Sql-server – Help with FOR XML EXPLICIT query

sql serverxml

I have an audit table constructed (basically) as follows:

CREATE TABLE [dbo].[AUDIT](
[UNIQUE_ID] [int] IDENTITY(1,1) NOT NULL,
[TABLE_NAME] [nvarchar](50) NOT NULL,
[TABLE_UNIQUE_ID] [int] NOT NULL,
[TABLE_USER_ID] [int] NOT NULL,
[XML] [nvarchar](max) NULL,
[DESCRIPTION] [nvarchar](max) NULL,
[TIMESTAMP] [datetime] NOT NULL,
[EXPLANATION] [nvarchar](max) NULL,
[DATE_INDEX] [datetime] NOT NULL CONSTRAINT [DF_SYS_ADUIT_DATE_INDEX] DEFAULT ('01/01/1900')
PRIMARY KEY CLUSTERED 
(
    [UNIQUE_ID] ASC
)WITH (PAD_INDEX = OFF, STATISTICS_NORECOMPUTE = OFF, IGNORE_DUP_KEY = OFF, ALLOW_ROW_LOCKS = ON, ALLOW_PAGE_LOCKS = ON, FILLFACTOR = 80) ON [PRIMARY]
) ON [PRIMARY] TEXTIMAGE_ON [PRIMARY]

This table represents records and associated actions from other tables, where the TABLE_UNIQUE_ID and TABLE_USER_ID are a composite key from the table they originated, XML is the XML representation of the data, and the DATE_INDEX a date the user defines for record (which doesn't necessarily equal the timestamp). This table is large, ranging from 1-10 million records. The main table that records are inserted from is generally in the thousands to hundreds of thousands range.

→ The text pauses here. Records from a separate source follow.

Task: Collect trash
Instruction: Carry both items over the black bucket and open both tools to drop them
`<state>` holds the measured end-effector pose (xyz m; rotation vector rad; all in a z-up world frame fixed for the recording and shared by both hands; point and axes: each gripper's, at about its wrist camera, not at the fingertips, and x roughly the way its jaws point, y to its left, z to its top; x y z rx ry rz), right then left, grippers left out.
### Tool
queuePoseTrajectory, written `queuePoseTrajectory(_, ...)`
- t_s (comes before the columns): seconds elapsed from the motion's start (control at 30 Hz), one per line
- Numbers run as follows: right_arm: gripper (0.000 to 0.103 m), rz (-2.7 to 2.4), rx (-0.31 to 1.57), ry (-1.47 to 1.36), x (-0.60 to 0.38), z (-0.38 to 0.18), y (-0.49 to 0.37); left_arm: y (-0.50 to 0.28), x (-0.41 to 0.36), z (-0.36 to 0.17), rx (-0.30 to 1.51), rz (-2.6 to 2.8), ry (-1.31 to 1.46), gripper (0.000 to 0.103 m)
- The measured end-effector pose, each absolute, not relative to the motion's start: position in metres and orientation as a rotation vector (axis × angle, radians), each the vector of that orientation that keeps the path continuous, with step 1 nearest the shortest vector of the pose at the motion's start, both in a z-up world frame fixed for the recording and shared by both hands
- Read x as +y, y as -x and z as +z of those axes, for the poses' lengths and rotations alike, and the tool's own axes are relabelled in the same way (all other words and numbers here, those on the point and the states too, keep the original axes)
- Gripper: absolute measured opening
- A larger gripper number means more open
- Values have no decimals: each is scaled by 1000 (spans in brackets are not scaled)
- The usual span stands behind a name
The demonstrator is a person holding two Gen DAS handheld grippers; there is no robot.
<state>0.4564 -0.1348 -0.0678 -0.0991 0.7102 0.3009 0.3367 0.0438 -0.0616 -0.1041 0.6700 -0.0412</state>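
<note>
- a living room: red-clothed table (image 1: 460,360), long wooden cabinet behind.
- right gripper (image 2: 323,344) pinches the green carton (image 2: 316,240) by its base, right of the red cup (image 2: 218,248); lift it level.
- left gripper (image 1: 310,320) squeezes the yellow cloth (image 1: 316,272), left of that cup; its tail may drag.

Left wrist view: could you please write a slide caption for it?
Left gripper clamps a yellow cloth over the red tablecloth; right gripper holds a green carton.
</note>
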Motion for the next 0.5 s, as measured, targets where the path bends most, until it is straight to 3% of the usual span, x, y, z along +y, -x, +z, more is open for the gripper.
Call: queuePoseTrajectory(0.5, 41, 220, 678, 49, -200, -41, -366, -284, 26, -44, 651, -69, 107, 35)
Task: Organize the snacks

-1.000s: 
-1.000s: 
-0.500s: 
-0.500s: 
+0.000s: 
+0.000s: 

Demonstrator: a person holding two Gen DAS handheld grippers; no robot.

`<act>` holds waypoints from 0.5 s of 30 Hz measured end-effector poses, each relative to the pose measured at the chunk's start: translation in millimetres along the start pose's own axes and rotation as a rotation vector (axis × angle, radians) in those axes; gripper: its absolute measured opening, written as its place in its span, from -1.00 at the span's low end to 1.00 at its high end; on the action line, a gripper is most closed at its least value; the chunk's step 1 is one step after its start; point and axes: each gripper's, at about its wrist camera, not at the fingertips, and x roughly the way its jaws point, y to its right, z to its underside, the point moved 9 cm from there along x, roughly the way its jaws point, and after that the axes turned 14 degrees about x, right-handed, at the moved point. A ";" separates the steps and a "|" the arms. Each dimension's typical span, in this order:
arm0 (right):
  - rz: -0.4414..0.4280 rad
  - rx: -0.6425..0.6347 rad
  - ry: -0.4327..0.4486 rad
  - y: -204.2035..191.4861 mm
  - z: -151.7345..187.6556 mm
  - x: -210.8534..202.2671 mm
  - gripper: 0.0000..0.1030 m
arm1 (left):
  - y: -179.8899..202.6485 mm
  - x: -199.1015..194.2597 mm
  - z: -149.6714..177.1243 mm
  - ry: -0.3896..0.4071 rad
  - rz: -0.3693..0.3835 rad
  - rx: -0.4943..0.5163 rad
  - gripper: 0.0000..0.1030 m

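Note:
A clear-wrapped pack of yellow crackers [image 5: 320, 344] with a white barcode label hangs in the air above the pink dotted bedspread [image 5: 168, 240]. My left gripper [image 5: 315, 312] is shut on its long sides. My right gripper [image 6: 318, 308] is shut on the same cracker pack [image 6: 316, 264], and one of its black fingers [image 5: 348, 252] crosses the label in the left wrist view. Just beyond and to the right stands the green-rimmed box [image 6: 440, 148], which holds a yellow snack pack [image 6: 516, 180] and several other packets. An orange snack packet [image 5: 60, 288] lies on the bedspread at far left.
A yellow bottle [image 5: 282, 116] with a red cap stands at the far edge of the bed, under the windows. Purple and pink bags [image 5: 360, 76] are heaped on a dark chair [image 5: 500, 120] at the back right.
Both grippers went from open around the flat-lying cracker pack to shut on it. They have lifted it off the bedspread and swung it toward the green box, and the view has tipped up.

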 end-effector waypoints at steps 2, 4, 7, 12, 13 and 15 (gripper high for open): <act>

In short, each set of TABLE_UNIQUE_ID and TABLE_USER_ID combined (and TABLE_NAME, but I'm not worried about that right now) represents one record in the main table and everything that ever occurred to this record (they are uniquely identified by the UNIQUE_ID)

For example, here's a set of records from this table that represents ONE record and its history in our 'main' table:


enter image description here

So here's what I'm trying to do:

I am trying to write a query that returns an XML formatted document that represents an 'Audit' of any particular date range. That means that the user will enter a date range and a report will be produced that includes all records from the MAIN table in that range and their history (description/explanation fields only) from the AUDIT table, as well as the current state of the record and the very original state of the record. Note that the 'current' record will always be found as the highest UNIQUE_ID in the audit table for a given combination of TABLE_UNIQUE_ID and TABLE_USER_ID. So basically, from the given picture, I should have XML similar to the following:

RECORD>
  <AUDITID>914588</AUDITID>
  <UID>316</UID>
  <UNIQUEID>541</UNIQUEID>
  <CURRENTDATA>
    <Record>
      <Data>Current record data and other xml goes here, not important right now</Data>
    </Record>
  </CURRENTDATA>
  <CURRENTAUDITID>914588</CURRENTAUDITID>
  <HISTORY>
    <TIMESTAMP>8/8/11 9:45</TIMESTAMP>
    <DESCRIPTION>Record was created.</DESCRIPTION>
    <EXPLANATION></EXPLANATION>
  </HISTORY>
  <HISTORY>
    <TIMESTAMP>8/8/11 10:01</TIMESTAMP>
    <DESCRIPTION>Record locked</DESCRIPTION>
    <EXPLANATION></EXPLANATION>
  </HISTORY>
  <HISTORY>
    <TIMESTAMP></TIMESTAMP>
    <DESCRIPTION>Record unlocked</DESCRIPTION>
    <EXPLANATION></EXPLANATION>
  </HISTORY>
  <HISTORY>
    <TIMESTAMP>8/15/11 13:11</TIMESTAMP>
    <DESCRIPTION>Record changes : </DESCRIPTION>
    <EXPLANATION></EXPLANATION>
  </HISTORY>
  <HISTORY>
    <TIMESTAMP>8/15/11 14:13</TIMESTAMP>
    <DESCRIPTION>Record was exported.</DESCRIPTION>
  </HISTORY>
  <ORIGINAL>
    <DATA>
      <Record>
          <Data>Orignal record data and other xml goes here, not important right now</Data>
      </Record>
    </DATA>
  </ORIGINAL>
</RECORD>

I was able to write a query that gets MOST record sets correct, which is something like this:

declare @from nvarchar(20) = '8/8/2011', @through nvarchar(20) = '8/8/2011', @currentRecord int

--rownum = 1 represents the latest record in a set
;with CTERow as (
        SELECT UNIQUE_ID, 
        TABLE_USER_ID, 
        TABLE_UNIQUE_ID,
        TIMESTAMP,
        DATE_INDEX,
        XML,
        DESCRIPTION,
        ROW_NUMBER() OVER(PARTITION BY TABLE_USER_ID, TABLE_UNIQUE_id ORDER BY UNIQUE_ID DESC) AS RowNum 
    FROM [AUDIT]
    where (DATE_INDEX >= @from AND DATE_INDEX <= @through))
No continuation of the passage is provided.